Cuando el blogger Vu Le le pidió a su comunidad de Facebook describir que es lo que convierte a un director en un mal jefe, los usuarios respondieron en masa identificando hasta 28 comportamientos diferentes que les alinean hacia una mal dirección, y que han sido publicados por el diario The Guardian.
- Involucrarse en todas las decisiones. Los malos jefes suelen insistir en participar de todas las acciones -grandes o pequeñas- que supongan tomar una decisión sobre algún aspecto del proyecto.
- Restricción de horarios. La mala dirección se encamina a la inflexibilidad horaria laboral, aunque con un matiz importante: no se sale antes del horario establecido, pero si hay que quedarse más tiempo en la oficina, se hace.
- Corregir los errores pequeños para demostrar que se es más inteligente. La tendencia redunda en la atención en los fallos menores como forma de reafirmar su posición como autoridad competente.
- No hay feedback laboral. Además, tampoco disfrutan de los procesos de retroalimentación, ya sean positivo o negativo.
- Fijación en tareas irrelevante. Ese deseo de control suele derivar en un déficit en la identificación de aquellas acciones que son importantes en el proyecto, haciendo que pospongan decisiones que sí pueden marcar la diferencia entre el éxito y el fracaso.
- No son colaborativos. Los malos jefes no desarrollan relaciones laborales por miedo a dejar entrever sus debilidades y que esto suponga una pérdida de prestigio o de puesto de trabajo.
- No evolucionan, no se forman. El desarrollo de sus competencias profesionales queda supeditado al miedo que sienten de reconocer cuáles son sus puntos débiles en cuanto a habilidades.
- Trato distante con los empleados. Quieren marcar las distancias con sus trabajadores como una forma de reivindicar su posición como jefe.
- Sin comunicación. No son propensos a la comunicación, aunque sea de manera unidireccional. Esto conlleva problemas de compresión del trabajo.
- Son inconsistentes e impredecibles. Mantienen a las personas en estado de alerta en términos de comunicación (tanto en estilo y contenido), expectativas, a retroalimentación y visión a largo plazo para la organización.
- Construyen un sentido de importancia hablando de lo ocupados que están todo el tiempo.
- Evalúan a sus empleados sobre objetivos que nunca han transmitido antes o elevan esos objetivos hacia metas inalcanzables.
- Actitudes altivas. Menosprecian a sus equipos, pero se hacen dueños de sus éxitos.
- No establecen prioridades o usan un criterio simple basado en “la última idea es la máxima prioridad” aunque no establezcan nuevos plazos para desarrollarla, lo que dificulta el cumplimiento de los mismos.
- Prominencia de actitudes pasivas-agresivas con el fin de recordar a la gente el poder que mantiene por encima de ellos.
- Uso de argumentos personales. A menudo, como una forma de demostrar que tienen razón, dirigen sus razones hacia cuestiones no profesionales de los empleados.
- Invasión de los espacios personales. No miden la distancia que debe haber entre un empleado y su jefe, tanto por exceso como por defecto.
- Delega con reticencias. En algunos casos, y “por fuerza mayor” en la mayoría de ellos, acaban por de delegar alguna de sus tareas en algún empleado en concreto, aunque jamás le reconocerá el esfuerzo.

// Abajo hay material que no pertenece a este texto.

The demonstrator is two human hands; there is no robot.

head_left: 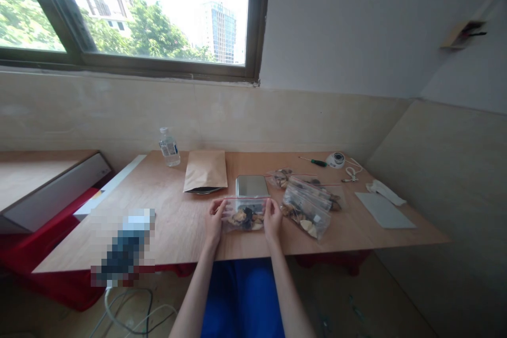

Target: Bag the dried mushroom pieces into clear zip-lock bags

- Crean favoritos. Les gusta distinguir ente empleados para mantener la competencia entre ellos y que no se fijen en su trabajo.
- Critican a gente delante de sus compañeros de trabajo. No tienen un control sobre lo que es apropiado y lo que no, más allá de su posición.
- Envían mensajes sutiles a sus empleados, aunque no vayan a ser beneficiosos para ellos.
- No saben nada acerca de liderazgo y estilos de trabajo de sus empleados.
- Tienden a estar a la defensiva cuando se les es preguntado por algo. No opinan, lanzan órdenes para impedir lo que ellos consideran “agresiones”.
- No prestan atención a las personas durante las reuniones.
- Se apropian de las ideas de otros en favor de su ascenso profesional.
- Son completamente insensibles con respecto a las diferencias en cuanto a remuneración económica.
- Tienden a la paranoia y la exageración con el fin de obtener lo que quieren.
- Actitudes indecorosas en los eventos y fiestas corporativas.